Embodiments described hereinabove include techniques that allow for the dramatic reduction in overall pressure testing time for lines. This is particularly advantageous in the oilfield environment where many tests are required on many line splices, for example, due to the complexity of downhole hardware and tools. Further, the techniques detailed herein provide an added degree of reliability to testing at the oilfield or another environment where pressures are subject to variation due to surrounding weather or other factors.

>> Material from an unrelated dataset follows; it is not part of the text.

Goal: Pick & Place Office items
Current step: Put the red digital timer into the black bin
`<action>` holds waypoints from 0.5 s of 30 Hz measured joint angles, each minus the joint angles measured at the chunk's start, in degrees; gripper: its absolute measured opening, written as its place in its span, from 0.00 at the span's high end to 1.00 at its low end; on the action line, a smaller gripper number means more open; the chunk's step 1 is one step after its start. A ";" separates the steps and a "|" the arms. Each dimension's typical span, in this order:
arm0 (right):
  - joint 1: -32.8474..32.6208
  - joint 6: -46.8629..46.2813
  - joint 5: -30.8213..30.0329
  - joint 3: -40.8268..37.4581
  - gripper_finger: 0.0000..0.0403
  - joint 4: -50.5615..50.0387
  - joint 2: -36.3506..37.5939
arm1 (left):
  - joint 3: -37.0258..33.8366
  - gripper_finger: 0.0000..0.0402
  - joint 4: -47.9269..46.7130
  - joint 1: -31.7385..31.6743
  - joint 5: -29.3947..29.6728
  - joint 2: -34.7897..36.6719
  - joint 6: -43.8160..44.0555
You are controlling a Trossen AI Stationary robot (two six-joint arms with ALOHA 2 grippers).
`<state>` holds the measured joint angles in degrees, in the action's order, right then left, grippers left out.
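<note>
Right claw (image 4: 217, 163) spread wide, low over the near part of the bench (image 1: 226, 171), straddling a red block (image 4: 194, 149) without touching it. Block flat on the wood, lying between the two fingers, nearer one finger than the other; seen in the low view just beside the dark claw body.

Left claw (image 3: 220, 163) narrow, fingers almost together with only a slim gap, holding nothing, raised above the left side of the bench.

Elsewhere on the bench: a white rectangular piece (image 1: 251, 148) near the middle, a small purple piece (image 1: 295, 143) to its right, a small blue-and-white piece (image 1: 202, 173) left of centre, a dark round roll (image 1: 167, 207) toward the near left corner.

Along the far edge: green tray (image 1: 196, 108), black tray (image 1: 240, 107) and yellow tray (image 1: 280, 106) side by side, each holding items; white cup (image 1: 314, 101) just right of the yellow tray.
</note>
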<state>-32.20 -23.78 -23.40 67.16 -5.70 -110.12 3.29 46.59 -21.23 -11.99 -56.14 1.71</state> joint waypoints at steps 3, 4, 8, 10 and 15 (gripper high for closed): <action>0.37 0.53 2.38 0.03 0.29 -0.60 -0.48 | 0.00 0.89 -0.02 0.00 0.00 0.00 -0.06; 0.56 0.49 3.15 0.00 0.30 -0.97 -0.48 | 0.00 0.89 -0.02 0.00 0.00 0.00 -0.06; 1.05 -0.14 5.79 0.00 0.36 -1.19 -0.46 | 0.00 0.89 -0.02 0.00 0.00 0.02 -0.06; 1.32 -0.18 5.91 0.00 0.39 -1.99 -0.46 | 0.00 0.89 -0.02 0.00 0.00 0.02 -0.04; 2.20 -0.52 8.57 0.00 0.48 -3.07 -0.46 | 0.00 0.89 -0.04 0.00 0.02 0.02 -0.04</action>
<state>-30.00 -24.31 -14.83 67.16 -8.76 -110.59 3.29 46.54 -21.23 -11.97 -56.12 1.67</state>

The preceding description has been presented with reference to presently preferred embodiments. Persons skilled in the art and technology to which these embodiments pertain will appreciate that alterations and changes in the described structures and methods of operation may be practiced without meaningfully departing from the principle, and scope of these embodiments. For example, the analysis of pressure differentials may be further enhanced with reference to known parameters aside from a differential pressure predetermined acceptance boundary. This may include analysis with reference to a correlation coefficient such as a Pearson Product-Moment Correlation Coefficient. So, for example, a sharp change in differential may be caught as indicative of a leak even where the plot remains within a pressure differential-based predetermined acceptance boundary. Regardless, the foregoing description should not be read as pertaining only to the precise structures described and shown in the accompanying drawings, but rather should be read as consistent with and as support for the following claims, which are to have their fullest and fairest scope.